Darwin’s theory of evolution that man had evolved over millions of years from mammals like Monkeys and Orangutans was ground breaking and opened up a whole range of scientific, religious and anthropological debates about nature versus nurture, biological similarities and eventually paved the way for man to better understand the environment he was living in and how he was an intricate part of its evolution over millions of years. Creation as a film centres on Darwin’s anguish as a father, a writer and the realization that his discoveries were groundbreaking only to be proven correct by fellow scientists in the Spice Islands, overcoming the conflicts of religion and faith allowing him to publish the Origin of Species. Jon Amiel’s filmic reference is rich taking from Jane Campion’s The Piano to similar period films about the Victorian quest for discovery such as Mountains on the Moon and Greystoke: Lord of the Apes.
Jennifer Connelly holds her own as the wife of a genius, a role very similar to what she played in her Oscar winning performance as the wife of brilliant but delusional Princeton mathematician John Forbes Nash in A Beautiful Mind.

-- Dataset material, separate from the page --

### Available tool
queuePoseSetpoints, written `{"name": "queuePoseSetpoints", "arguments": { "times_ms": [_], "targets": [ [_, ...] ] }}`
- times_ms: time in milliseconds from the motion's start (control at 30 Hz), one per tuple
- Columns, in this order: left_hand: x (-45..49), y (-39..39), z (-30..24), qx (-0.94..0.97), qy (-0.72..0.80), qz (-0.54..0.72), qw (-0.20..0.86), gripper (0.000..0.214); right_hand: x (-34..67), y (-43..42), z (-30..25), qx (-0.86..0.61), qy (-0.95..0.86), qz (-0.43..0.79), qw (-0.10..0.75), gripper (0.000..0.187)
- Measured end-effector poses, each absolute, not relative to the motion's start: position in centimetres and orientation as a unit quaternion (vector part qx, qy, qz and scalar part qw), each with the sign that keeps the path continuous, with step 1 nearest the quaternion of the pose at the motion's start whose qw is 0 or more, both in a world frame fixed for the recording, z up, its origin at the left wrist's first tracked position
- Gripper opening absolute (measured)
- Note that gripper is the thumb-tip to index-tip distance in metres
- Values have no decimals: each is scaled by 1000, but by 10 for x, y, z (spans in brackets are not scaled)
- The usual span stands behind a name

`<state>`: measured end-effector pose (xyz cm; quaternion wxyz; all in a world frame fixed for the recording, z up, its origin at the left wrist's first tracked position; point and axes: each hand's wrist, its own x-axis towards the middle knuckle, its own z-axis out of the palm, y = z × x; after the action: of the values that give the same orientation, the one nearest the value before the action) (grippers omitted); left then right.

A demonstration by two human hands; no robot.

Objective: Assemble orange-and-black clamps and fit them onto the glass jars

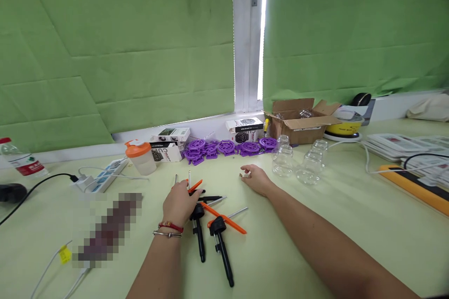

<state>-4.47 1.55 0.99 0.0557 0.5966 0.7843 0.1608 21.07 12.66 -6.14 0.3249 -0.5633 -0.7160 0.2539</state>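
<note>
My left hand [179, 203] is closed around part of a black-and-orange tool at the middle of the table; an orange lever [195, 186] and thin metal rods stick out past the fingers. The hidden grip makes the exact hold hard to see. Just beside it lie two black tools with round heads, one black tool [199, 238] nearer the hand and another black tool [224, 254] to its right, with orange levers [224, 218] and metal rods across them. My right hand [256, 180] rests at the table, fingers bent but apart, with no held object visible.
Several clear glass vessels [282, 161] stand right of my right hand. Purple plastic wheel-like parts [226, 147], printed boxes [167, 152] and an open cardboard box [303, 128] line the back. At left are an orange-lidded shaker [141, 156], a power strip [110, 175] and cables.
</note>
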Motion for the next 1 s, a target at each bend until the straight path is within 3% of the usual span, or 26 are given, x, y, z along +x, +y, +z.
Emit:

Creation is a period drama focusing on the anguish of writing a seminal work and the events and inner demons that a writer suffers during his own private moments of creativity, more about the anguish of writing than the repercussions that will follow publication. Stark Victorian scenery is reminiscent of Capote whilst he battles to grasp the complexity of the Clutter killings in 1950’s desolate Kansas and the effects of capital punishment. As cinema Capote is more riveting whilst Creation is certainly as compelling yet lacks in the power to make it a contender on Oscar night relegating it to that film about Charles Darwin. Notwithstanding Creation is worth watching even as a talking point about concepts which as man, we simply now in the 21st century take for granted. Man is evolving every day and nature is keeping that evolution in check despite the advancements of technology.